Background B cells undergo maturation and class-switching in response to antigen exposure and T-cell help. Early B-cell differentiation has not been defined in patients with early-onset atopic ...dermatitis (AD). Objective We sought to define the frequency of B-cell subsets associated with progressive B-cell maturation and IgE class-switching. Methods We studied 27 children and 34 adults with moderate-to-severe AD (mean SCORAD score, 55 and 65, respectively) and age-matched control subjects (15 children and 27 adults). IgD/CD27 and CD24/CD38 core gating systems and an 11-color flow cytometric panel were used to determine the frequencies of circulating B-cell subsets. Serum total and allergen-specific IgE (sIgE) levels were measured by using ImmunoCAP. Results Compared with adults, children showed T-cell predominance in the skin. Circulating CD19+ CD20+ B-cell counts were lower in patients with pediatric AD than in control subjects (24% vs 33%, P = .04), whereas CD3+ T-cell counts were higher (62% vs 52%, P = .05). A decreased B-cell/T-cell lymphocyte ratio with age was observed only in pediatric control subjects ( r = −0.48, P = .07).
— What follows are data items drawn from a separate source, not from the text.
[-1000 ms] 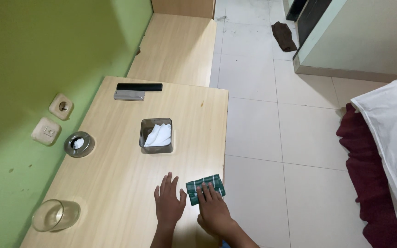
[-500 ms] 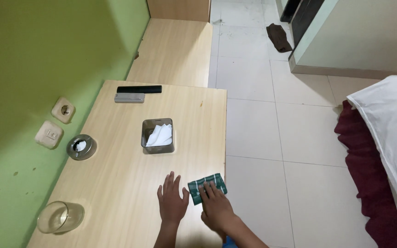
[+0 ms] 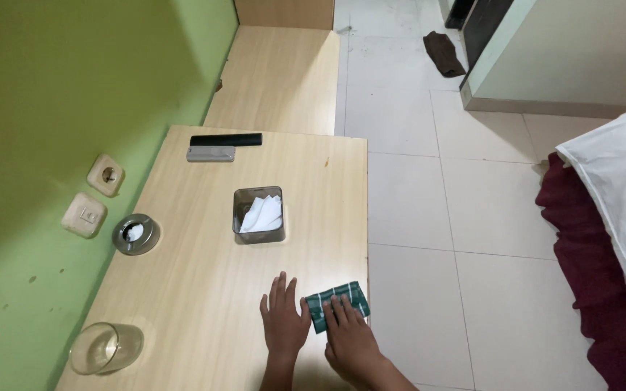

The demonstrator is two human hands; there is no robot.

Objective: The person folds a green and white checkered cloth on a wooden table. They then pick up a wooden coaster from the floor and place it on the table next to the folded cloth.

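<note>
Compared with a second ago, little is changed: the right hand (image 3: 349, 337) stays pressed flat, fingers spread, on the green cloth (image 3: 337, 305); the left hand (image 3: 284, 322) rests open on the surface (image 3: 204, 289) just beside it.

Both hands (image 3: 284, 324) and forearms look bare, seemingly without sleeves.

Right hand (image 3: 349, 337) laid flat on folded green checked cloth (image 3: 338, 304) at table (image 3: 204, 289) edge; left hand (image 3: 284, 322) pressed flat just beside.
</note>
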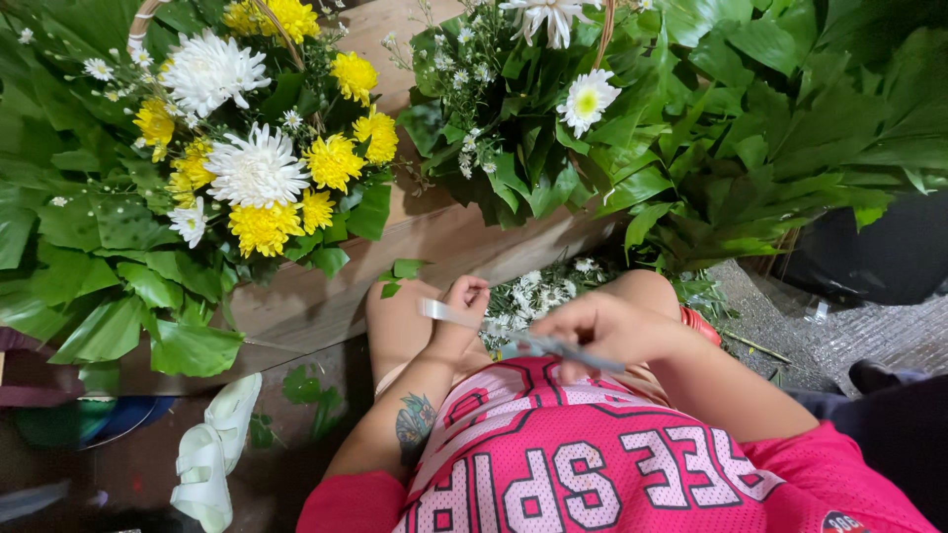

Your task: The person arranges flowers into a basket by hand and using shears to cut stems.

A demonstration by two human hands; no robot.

In pediatric patients with AD, a positive correlation was observed between B-cell/T-cell ratio and nonswitched memory B-cell counts ( r = 0.42, P = .03). Higher frequencies of positive sIgE levels were seen in pediatric patients with AD ( P < .0001). Diverse sIgE levels correlated with SCORAD scores and age of pediatric patients with AD ( P < .01). Positive correlations were observed between activated B-cell and memory T-cell counts ( P < .02). In patients with AD, IgE sensitization to most allergens clustered with age, TH 1, TH 2, total IgE levels, and B-cell memory subsets. Conclusions Peripheral B and T cells are altered in pediatric patients with early AD, but T cells predominate in skin lesions.